2) This is also a bit of a guess, but I think it places all the same parts together, so that as soon as it comes across the first instance of a part in the BOM, it then places all other instances of it regardless how much further down in the BOM they are. Eg if you have the following order in the BOM:
C1 = 100nF (0603)
C2 = 47pF (0603)
C3 = 100nF (0603)
C4 = 1uF (0603)
C5 = 47pF (0603)

Then the placement order would be C1, C3, C2, C5, C4.

3) If a part becomes skipped because of feeder errors then of course that changes things.

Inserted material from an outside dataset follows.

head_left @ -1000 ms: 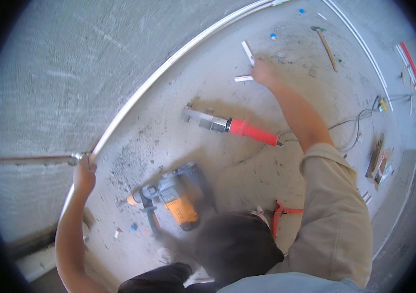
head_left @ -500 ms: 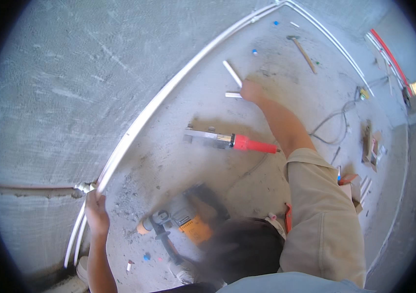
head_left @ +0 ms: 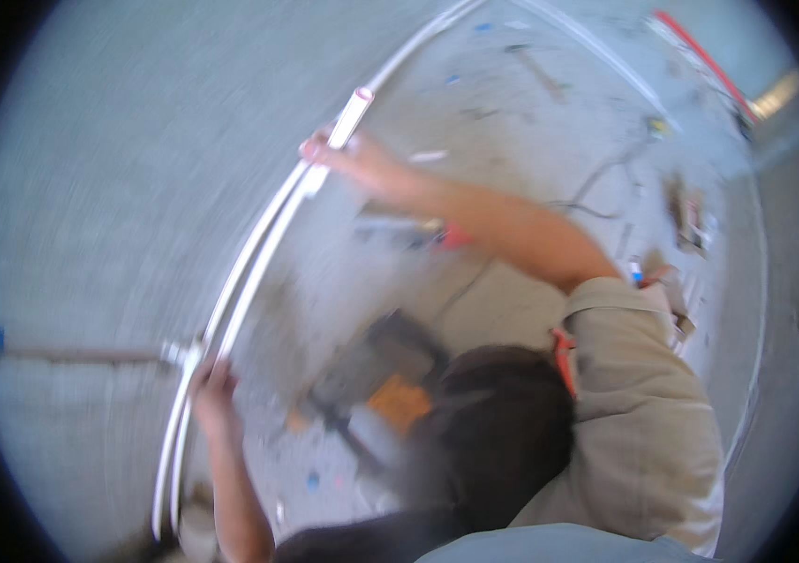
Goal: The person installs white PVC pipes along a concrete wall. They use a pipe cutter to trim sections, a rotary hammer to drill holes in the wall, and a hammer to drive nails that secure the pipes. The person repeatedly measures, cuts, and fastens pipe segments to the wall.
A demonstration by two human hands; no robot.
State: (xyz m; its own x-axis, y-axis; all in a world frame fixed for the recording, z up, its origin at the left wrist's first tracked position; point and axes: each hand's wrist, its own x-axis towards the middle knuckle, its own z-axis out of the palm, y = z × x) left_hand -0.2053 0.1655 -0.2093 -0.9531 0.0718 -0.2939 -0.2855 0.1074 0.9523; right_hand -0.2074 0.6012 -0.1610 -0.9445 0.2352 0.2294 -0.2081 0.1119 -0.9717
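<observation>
Low at the left, the left hand [head_left: 215,394] grips a long white pipe [head_left: 249,263] lying along the wall's foot, fingers wrapped around it. Further right, the right hand [head_left: 348,159] pinches a short white pipe piece [head_left: 348,120] against it. An orange drill [head_left: 390,394] lies blurred on the floor.

a grey concrete wall [head_left: 109,188] fills the left, rough and blurred, with a thin horizontal line [head_left: 71,355] running across it low down. the grey concrete floor [head_left: 512,122] lies to the right, dusty and strewn with scraps (too smeared to name). a long red strip [head_left: 700,58] lies at the far edge. bright daylight falls evenly over everything.
</observation>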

4) Also if you stop a run and restart it, that changes things too.

Does that help?

Mike

So the answer looks like there isn't an easy answer - the immediate problem I had was 0603 Rs very close to caps, and the nozzle was sometimes hitting the caps when placing the Rs.
As a quick fix I just put tool 6 in the tool 1 position. Will remember to leave a bit ore space on the PCB next time....
BTW  something that appears to take precedence over all of the above is if the CDF run-time test is enabled, which make sense. 

phonoplug

I use a 'tool 6' for all 0603's - its in the tool 1 position.

And yes, missed that about "run time test", which does always come first. Several components with run time test enabled probably follows the same priority rules as above.

Gopher

load 2 identical tools (positions 1 and 6 perhaps) and set your CDF's so the device you want placed first uses the appropriate one, you lose some time because of the extra too, changes and you better hope you never interrupt the job because lord knows what its logic is when that happens.


Alternatively set biases on the compenents concerned so they are offset by 25% of the pad or so away from each other (assuming they are not sandwiched and there are no via waiting to swallow them) and they should self correct back to where they belong.